Otherwise it seems too much of a coincidence that Google and OpenAI ended up with models of basically the same size. Google could have trained a model 5x-10x larger easily, it isn't that expensive to them, but for some reason we didn't see that, and GPT-4 just never seems to launch.

It’s not just the cost of training the model, it’s the cost of doing inference at scale. ChatGPT boarder line too expensive to operate already. It’s hard to imagine a larger model that both economical and used by millions of people with our current hardware.
Might turn out that for rules based systems such as prescriptive grammars (for grammatically correct language rather than natural spoken) there is still use for a system that explicitly represents those rules.

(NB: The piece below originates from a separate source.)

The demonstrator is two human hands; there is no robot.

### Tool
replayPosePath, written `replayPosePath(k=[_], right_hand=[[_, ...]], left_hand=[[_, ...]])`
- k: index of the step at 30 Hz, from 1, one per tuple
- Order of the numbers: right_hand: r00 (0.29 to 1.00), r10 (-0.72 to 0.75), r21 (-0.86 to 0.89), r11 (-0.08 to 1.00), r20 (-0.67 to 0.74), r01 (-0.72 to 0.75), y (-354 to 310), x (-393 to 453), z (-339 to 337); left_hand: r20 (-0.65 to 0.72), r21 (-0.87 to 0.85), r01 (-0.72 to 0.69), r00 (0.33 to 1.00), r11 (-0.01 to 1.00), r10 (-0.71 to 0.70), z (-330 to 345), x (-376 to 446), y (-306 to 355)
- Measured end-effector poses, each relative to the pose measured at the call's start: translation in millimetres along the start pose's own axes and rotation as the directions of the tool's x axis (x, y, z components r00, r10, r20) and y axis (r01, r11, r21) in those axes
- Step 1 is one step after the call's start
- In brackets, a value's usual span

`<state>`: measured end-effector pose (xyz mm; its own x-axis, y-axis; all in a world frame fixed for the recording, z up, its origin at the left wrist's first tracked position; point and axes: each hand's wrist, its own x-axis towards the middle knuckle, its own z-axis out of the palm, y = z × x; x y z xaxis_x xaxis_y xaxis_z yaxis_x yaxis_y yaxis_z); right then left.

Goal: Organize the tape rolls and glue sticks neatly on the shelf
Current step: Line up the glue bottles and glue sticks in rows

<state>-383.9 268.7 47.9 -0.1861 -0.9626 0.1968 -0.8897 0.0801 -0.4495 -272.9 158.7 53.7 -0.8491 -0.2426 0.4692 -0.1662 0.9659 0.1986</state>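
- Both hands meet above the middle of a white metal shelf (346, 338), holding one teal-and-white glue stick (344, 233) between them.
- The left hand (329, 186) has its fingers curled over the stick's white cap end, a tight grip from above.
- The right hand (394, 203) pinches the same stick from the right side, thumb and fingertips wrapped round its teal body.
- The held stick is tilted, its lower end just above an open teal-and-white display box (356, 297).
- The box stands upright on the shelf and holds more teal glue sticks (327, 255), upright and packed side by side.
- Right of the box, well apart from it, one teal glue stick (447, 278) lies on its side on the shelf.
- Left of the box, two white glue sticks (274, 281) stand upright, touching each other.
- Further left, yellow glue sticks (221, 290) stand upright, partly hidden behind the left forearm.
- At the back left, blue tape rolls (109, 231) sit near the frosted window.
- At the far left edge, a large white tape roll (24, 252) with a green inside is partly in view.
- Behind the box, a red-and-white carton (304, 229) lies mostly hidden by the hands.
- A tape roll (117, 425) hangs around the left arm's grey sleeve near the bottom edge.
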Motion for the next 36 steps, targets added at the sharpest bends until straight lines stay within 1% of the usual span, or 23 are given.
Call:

Then again, we are a big old bulb of wetware and we can generally learn to apply grammar rules correctly most of the time (when explicitly thinking about them, anyway).

Maybe what we need is some kind of meta cognition: being able to apply and evaluate rules that the current LLMs can already correctly reproduce.

The biggest problem is that scaling is non-linear. The returns might well be non-diminishing wrt model size, but if we have to throw N^2 hardware at it to make it (best-case) 2N better, we'll still hit the limit pretty quickly.
> GPT3 is far more accurate than GPT2

Please say more about what you mean here because I disagree.

It’s certainly more eloquent, but it still can’t multiple 2 4-digit numbers…

But it did learn some basic arithmetic. If GPT4 can multiple 2 4-digit numbers will you change your mind?
GPT saw a bunch of arithmetic and can repeat it. That’s the joke behind the Reddit usernames and /r/counting.

The four digit number thing is just the current lower bound of where it gets confused because a lack of training data.

Once you teach a patient 8 year old the rules of multiplication once, they can multiple any two numbers (that they’ve never seen before) with an arbitrary number of digits. An LLM cannot and will not ever be able to do that because it is a specific tool and it is not designed to do that (doing that would be a bad outcome for an LLM since we have different tools that can do multiplication much more efficiently).

So yes, if a LLM learns rules based math (which it is not intended to do) I’ll eat not only my, but every hat in existence.

They probably mean that if you test it on common NLP benchmarks it performs better.